Materials & Methods: Patients seeking evaluation at an academic spine surgery practice at Thomas Jefferson University in Philadelphia were offered a survey at intake. The two-question survey explored the issues most important for consulting a neurosurgeon. Survey data was acquired over three months in early 2010. Of the surveys distributed, 335 responded, with 147 patients completing the full survey and 188 responding to the first question alone.
Results: Pain was the primary impetus for patients seeking evaluation: 73.4% of the total surveyed group reported that pain in the back or neck was one of the major concerns for their visit. Similarly, 51% of responders indicated that pain in the back or neck was the single most important issue they wanted addressed. Frequency of responses dropped significantly for the next responses, including weakness/numbness in the leg (39.7%), problems walking (39.7%), pain shooting down the leg (30.7%), and problems sleeping (30.1%).

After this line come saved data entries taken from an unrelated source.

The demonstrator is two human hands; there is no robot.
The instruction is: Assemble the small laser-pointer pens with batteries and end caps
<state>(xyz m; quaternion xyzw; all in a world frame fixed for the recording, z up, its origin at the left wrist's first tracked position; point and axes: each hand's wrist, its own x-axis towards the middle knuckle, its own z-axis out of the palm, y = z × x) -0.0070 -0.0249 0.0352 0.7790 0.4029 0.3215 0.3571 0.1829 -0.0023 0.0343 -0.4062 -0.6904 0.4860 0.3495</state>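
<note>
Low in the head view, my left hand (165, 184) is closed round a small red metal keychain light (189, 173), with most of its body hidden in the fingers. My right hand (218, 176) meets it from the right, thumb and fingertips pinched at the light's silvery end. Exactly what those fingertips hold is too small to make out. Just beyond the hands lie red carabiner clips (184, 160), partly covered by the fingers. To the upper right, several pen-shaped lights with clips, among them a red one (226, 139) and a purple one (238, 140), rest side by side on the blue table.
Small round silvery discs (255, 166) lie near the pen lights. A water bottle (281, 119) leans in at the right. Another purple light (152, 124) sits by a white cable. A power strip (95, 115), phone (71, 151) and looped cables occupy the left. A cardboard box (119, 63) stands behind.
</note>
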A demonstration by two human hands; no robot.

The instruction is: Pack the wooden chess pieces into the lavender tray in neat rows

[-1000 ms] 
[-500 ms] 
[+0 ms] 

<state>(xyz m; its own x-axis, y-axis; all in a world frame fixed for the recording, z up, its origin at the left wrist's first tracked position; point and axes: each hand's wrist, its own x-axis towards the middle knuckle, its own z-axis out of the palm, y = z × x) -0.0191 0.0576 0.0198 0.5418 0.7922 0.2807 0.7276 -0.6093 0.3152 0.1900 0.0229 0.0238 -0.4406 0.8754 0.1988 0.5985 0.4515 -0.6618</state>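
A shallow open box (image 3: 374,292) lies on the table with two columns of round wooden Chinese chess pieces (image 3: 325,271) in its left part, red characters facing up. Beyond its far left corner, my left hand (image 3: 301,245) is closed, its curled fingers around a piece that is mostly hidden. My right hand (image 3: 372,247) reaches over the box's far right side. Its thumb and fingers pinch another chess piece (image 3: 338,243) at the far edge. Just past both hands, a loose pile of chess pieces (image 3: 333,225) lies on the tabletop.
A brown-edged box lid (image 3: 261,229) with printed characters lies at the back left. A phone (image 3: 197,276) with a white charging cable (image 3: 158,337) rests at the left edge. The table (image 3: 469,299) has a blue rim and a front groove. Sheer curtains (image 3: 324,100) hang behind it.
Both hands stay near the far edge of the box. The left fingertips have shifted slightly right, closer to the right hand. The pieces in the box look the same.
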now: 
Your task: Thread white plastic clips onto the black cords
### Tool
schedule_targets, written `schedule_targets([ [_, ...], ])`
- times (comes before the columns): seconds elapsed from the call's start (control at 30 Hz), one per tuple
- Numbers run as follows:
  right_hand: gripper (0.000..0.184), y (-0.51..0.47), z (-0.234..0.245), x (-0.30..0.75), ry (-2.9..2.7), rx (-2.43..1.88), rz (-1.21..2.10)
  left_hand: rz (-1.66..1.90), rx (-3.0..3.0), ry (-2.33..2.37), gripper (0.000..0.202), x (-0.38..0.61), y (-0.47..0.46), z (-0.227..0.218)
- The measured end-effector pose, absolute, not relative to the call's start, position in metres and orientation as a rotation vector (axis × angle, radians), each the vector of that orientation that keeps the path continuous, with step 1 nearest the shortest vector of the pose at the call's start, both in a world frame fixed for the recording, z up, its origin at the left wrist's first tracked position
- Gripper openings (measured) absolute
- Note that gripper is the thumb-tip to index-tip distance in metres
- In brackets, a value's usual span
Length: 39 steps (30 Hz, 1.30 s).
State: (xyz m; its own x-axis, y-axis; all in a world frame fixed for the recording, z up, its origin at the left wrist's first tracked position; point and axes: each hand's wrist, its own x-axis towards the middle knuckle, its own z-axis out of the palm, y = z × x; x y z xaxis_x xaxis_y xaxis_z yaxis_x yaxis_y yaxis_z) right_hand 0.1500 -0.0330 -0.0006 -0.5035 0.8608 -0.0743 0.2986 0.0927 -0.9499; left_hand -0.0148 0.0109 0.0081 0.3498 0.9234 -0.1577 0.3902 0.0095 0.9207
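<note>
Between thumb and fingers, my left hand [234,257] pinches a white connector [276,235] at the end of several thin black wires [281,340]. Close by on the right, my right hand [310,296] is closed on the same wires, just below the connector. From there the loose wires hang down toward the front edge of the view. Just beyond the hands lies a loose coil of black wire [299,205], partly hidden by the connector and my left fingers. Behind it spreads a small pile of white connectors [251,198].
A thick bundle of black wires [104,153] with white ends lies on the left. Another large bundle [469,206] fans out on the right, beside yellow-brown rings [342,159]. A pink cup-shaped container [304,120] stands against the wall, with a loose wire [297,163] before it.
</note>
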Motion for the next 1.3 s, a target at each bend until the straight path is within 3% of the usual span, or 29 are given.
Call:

Conclusions: It is possible that current outcomes measures for spine surgery, including the VAS, ODI, SF-36, and EQ-5D, are either excessive or insufficient and should be adjusted to reflect patient concerns. Changing these measures, enforcing conformance with patient-centered choices of which outcome measures are most valuable, would be one approach to producing patient-specific outcomes measures in spine surgery. Alternatively, present measures may be more comprehensive, and by reducing measures to what patients care about, the quality of data captured may be limited. To determine future directions for patient-centered care, similar surveys should be rigorously conducted, reviewed, and compared to validated outcomes.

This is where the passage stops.